→ **TASK TO CARRY OUT**: Only the lines from the top of the following listing through the line with "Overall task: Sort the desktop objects" belong in your answer, exactly as written.

+++ COLLECTED MATERIAL +++

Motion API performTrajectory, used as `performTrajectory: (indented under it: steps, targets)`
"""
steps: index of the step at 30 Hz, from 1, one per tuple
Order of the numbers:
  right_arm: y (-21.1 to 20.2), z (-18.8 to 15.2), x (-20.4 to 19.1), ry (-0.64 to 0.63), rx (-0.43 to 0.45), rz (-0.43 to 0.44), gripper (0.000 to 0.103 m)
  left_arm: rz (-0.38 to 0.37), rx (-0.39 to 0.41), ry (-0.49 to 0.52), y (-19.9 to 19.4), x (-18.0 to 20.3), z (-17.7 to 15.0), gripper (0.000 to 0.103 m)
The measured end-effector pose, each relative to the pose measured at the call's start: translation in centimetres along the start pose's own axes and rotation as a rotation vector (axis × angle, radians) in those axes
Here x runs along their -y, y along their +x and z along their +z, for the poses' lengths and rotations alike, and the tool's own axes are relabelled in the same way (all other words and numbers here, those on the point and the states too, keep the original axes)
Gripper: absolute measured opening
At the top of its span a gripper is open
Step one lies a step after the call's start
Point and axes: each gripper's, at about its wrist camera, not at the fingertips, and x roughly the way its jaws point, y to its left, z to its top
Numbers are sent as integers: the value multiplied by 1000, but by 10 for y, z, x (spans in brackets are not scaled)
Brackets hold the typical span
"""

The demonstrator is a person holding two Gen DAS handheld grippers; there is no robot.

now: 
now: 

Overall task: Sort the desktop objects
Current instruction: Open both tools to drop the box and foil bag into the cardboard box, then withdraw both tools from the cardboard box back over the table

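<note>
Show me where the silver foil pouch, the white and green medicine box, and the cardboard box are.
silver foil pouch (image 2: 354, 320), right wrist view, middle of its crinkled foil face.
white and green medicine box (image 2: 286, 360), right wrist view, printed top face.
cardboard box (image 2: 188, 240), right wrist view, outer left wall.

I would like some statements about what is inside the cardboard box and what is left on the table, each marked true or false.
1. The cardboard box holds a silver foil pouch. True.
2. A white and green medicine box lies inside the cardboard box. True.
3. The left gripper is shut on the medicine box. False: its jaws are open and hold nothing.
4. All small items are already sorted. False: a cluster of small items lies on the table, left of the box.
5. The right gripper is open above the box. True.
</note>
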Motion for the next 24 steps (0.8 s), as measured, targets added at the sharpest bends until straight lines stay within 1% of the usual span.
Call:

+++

→ **OUTPUT FOR THIS EXERCISE**:
Motion API performTrajectory, used as `performTrajectory: (indented under it: steps, targets)`
"""
steps: index of the step at 30 Hz, from 1, one per tuple
Order of the numbers:
  right_arm: y (-21.1 to 20.2), z (-18.8 to 15.2), x (-20.4 to 19.1), ry (-0.64 to 0.63), rx (-0.43 to 0.45), rz (-0.43 to 0.44), gripper (0.000 to 0.103 m)
  left_arm: rz (-0.38 to 0.37), rx (-0.39 to 0.41), ry (-0.49 to 0.52), y (-19.9 to 19.4), x (-18.0 to 20.3), z (-17.7 to 15.0), gripper (0.000 to 0.103 m)
The measured end-effector pose, each relative to the pose measured at the call's start: translation in centimetres along the start pose's own axes and rotation as a rotation vector (axis × angle, radians) in those axes
Here x runs along their -y, y along their +x and z along their +z, for the poses' lengths and rotations alike, and the tool's own axes are relabelled in the same way (all other words and numbers here, those on the point and the states too, keep the original axes)
Gripper: absolute measured opening
At the top of its span a gripper is open
Step one lies a step after the call's start
Point and axes: each gripper's, at about its wrist camera, not at the fingertips, and x roughly the way its jaws point, y to its left, z to its top
Numbers are sent as integers: the value multiplied by 1000, but by 10 for y, z, x (spans in brackets are not scaled)
Brackets hold the typical span
"""

The demonstrator is a person holding two Gen DAS handheld grippers; there is no robot.

now: 
now: 

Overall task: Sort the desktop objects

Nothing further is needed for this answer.